Jedes Jahr während den Sommerferien können Kinder und Jugendliche in den beiden Basel von einem attraktiven Ferienpassprogramm profitieren. In den letzten Jahren ist die Teilnehmerzahl bei allen Ferienpass-Veranstaltern in der Region enorm gestiegen, ein richtiger Boom ist festzustellen.

Wie beliebt der Ferienpass bei den Kindern und Jugendlichen ist, das zeigen aktuelle Verkaufszahlen bei allen vier Ferienpässen in der Region: Basel-Stadt, Birseck-Leimental, Laufental-Thierstein sowie X-Island Baselland. X-Island verzeichnete 2017 615 Teilnehmende, 2018 820 und in diesem Jahr wurde bereits die 1000er-Marke geknackt.

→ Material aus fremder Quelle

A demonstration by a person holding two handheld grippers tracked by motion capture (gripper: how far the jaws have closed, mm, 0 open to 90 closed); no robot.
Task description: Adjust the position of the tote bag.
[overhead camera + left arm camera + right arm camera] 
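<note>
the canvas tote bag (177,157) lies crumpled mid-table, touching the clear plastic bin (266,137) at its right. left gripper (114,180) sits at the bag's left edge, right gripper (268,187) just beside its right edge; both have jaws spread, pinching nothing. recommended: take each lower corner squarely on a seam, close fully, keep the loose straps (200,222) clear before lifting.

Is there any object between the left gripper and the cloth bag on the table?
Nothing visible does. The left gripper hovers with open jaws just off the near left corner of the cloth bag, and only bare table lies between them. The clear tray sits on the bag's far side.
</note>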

Der Basler Ferienpass verzeichnete 2017 893 verkaufte Ferienpässe, im darauffolgenden Jahr waren es schon 1023. Albrecht Schönbucher, Geschäftsführer von der Jugendarbeit Basel «Juar Basel», sagt gegenüber der bz, dass die Situation nicht immer so komfortabel gewesen sei: «Vor ein paar Jahren waren die Zahlen der Teilnehmer rückläufig. Wir haben befürchtet, dass es den Eltern zu anstrengend sein könnte, die Kinder zu den einzelnen Angeboten zu bringen.»

Man habe festgestellt, dass Eltern ihre Kinder vermehrt bei Tagestrukturen und Camps anmelden würden, bei denen die Kinder ganztags betreut werden. «Dementsprechend hat der Ferienpass sein Programm noch stärker auf die Bedürfnisse der Kinder abgestimmt, es wurden auch vermehrt ganz- oder mehrtägige Kurse angeboten.»

Kinder sind heute braver und anständiger

Das Schöne am Ferienpass sei seine Vielseitigkeit. Im Gegensatz zu den Sportcamps und Tagesstrukturen können die Kinder jeden Tag etwas Neues machen. Das schätzen die Kinder offensichtlich, und so weckt der Ferienpass wieder vermehrt ihr Interesse. «Die Kinder haben durch das Angebot die Chance, die Welt zu entdecken», sagt Albrecht Schönbucher. Das Angebot wurde mehr auf die Aktualität ausgebaut.

Bei einer Umfrage im letzten Herbst kam heraus, dass der Ferienpass bei den Kindern und Eltern sehr beliebt ist, sagt Mary Born vom Basler Ferienpass gegenüber der bz. Born ist seit rund 20 Jahren für die Administration des Ferienpasses zuständig. Ihr ist aufgefallen, dass die Kinder heute viel braver, anständiger und wohlerzogener seien, als sie es früher erlebt habe. Und die Eltern schätzten insbesondere die Selbstständigkeit, welche die Kinder durch den Ferienpass erfahren: «In Kombination mit dem TNW-Angebot werden die Sommerferien zum Reiseerlebnis», so Born.

Jedes Jahr bestehe das Programm aus Altbewährtem und neuen Angeboten. In diesem Jahr kamen zum Beispiel die Robotik-Woche und der Robotik-Workshop neu dazu. Man habe gemerkt, dass das ein grosses Thema bei den Kindern sei.

Im Rahmen dieses Kurses wird das Programmieren von und mit Robotern beigebracht. Die Kinder lernen, mit diversen Sensoren umzugehen, damit diese vorgegebene und selbst definierte Aufgaben autonom lösen können. Der neue Cheerleading-Kurs ist schwer angesagt, aber auch der Erste-Hilfe-Kurs ist komplett ausgebucht. Und Angebote mit Tieren ziehen sowieso immer.

Sabine Carsten von den beiden Ferienpässen Laufental-Thierstein und X-Island sagt, dass auch das elektronische Anmeldesystem zum Erfolg beigetragen haben könnte: «Das ausgereifte System ermöglicht die permanente An- und Abmeldung, sollten sich die Kinder doch etwas anderes vornehmen oder kurzfristig in die Ferien fahren.»
Das Ferienpass-Team bemühe sich ab dem Anmeldestart, stark gewünschte Kurse mit zusätzlichen Angeboten auszubauen.